What needs to be done
The answer consists of one number: how many lines of the data below include the string "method".

Data listing

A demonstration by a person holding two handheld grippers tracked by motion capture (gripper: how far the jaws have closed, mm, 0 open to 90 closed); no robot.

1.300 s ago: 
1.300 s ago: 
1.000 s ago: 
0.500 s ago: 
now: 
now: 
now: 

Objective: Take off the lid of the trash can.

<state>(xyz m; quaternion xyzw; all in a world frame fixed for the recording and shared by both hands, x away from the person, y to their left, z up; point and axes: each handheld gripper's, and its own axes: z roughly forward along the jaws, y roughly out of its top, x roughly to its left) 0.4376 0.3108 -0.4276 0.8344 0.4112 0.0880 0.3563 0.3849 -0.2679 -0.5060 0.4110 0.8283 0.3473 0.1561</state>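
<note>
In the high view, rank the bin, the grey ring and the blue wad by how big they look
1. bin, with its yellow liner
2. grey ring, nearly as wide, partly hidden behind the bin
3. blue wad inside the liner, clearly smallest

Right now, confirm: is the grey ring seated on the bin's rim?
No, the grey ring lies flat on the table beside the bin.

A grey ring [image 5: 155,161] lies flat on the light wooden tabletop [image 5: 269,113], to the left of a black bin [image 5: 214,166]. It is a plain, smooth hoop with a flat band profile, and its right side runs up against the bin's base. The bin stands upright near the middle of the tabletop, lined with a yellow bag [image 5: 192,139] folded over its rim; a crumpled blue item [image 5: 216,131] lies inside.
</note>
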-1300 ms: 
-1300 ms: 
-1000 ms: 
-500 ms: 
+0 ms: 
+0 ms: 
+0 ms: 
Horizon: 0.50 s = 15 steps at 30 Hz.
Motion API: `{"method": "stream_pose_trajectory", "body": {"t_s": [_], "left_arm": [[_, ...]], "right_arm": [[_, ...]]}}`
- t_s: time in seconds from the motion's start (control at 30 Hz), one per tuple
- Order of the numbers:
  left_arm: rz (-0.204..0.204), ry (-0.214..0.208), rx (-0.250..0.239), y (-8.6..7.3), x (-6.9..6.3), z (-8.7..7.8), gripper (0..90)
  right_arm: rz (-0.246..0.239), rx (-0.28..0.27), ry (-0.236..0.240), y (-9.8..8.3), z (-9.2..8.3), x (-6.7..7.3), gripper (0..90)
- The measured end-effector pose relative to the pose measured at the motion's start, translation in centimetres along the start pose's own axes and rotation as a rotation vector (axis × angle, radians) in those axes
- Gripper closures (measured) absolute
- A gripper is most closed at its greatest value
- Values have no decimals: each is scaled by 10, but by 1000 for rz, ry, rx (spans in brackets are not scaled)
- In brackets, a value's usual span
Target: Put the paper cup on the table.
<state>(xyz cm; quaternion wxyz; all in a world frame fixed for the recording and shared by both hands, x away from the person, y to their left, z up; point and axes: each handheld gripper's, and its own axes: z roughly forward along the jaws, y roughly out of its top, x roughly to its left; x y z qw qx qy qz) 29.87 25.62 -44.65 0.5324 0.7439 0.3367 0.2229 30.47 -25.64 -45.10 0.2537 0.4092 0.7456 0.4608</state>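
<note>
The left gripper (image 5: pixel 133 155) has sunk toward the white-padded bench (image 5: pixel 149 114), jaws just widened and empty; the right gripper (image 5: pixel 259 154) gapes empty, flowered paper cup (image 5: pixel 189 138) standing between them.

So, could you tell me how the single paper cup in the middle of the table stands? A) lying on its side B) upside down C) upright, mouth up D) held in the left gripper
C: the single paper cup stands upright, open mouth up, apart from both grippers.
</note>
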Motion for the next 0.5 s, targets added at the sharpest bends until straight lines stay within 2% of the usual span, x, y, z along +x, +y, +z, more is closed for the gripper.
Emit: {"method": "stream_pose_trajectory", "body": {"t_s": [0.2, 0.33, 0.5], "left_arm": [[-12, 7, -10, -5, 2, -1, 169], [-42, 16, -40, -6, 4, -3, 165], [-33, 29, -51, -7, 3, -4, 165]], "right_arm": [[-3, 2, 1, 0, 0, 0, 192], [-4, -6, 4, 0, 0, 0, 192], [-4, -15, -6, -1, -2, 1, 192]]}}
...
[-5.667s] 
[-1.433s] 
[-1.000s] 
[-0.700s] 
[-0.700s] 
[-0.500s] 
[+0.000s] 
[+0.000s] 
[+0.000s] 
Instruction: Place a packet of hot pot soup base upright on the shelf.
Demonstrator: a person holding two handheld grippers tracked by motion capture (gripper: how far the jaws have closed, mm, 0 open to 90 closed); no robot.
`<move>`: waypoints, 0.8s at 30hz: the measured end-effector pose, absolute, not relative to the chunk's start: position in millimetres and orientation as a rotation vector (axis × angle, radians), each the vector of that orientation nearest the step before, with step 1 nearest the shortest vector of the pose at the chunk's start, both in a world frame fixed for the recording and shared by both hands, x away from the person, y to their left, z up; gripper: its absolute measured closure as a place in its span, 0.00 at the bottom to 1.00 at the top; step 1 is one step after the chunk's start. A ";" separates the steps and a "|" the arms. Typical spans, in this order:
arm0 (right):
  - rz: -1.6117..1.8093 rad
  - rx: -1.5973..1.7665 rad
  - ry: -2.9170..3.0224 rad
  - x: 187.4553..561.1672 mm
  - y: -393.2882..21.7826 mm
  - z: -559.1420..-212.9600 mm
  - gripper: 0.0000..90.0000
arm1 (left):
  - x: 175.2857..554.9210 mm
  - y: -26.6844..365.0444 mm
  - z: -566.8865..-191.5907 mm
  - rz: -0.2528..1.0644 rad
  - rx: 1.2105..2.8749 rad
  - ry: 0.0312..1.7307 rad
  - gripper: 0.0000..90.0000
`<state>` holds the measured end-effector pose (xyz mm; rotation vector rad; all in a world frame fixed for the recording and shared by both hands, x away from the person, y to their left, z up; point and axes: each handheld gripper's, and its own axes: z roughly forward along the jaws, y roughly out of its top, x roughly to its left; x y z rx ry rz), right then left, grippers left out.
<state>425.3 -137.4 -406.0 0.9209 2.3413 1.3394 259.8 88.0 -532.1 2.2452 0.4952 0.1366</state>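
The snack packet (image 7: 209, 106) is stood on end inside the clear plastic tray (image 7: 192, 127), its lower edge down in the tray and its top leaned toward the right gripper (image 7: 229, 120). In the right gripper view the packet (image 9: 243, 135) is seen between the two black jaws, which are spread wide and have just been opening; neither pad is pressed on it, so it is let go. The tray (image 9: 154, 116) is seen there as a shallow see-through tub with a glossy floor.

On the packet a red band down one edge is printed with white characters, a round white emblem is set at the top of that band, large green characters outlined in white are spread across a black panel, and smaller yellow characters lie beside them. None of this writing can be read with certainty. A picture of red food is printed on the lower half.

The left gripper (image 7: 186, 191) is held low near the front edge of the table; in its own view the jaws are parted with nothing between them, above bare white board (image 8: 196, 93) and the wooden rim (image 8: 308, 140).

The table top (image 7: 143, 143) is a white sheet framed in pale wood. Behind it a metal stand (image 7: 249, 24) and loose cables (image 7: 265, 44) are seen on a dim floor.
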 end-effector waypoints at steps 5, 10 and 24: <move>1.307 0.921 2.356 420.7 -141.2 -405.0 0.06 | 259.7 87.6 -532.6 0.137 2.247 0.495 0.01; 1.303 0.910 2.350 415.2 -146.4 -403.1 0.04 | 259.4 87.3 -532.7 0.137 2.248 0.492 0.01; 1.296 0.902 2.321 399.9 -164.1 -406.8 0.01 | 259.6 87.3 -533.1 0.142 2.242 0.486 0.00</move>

Expected answer
2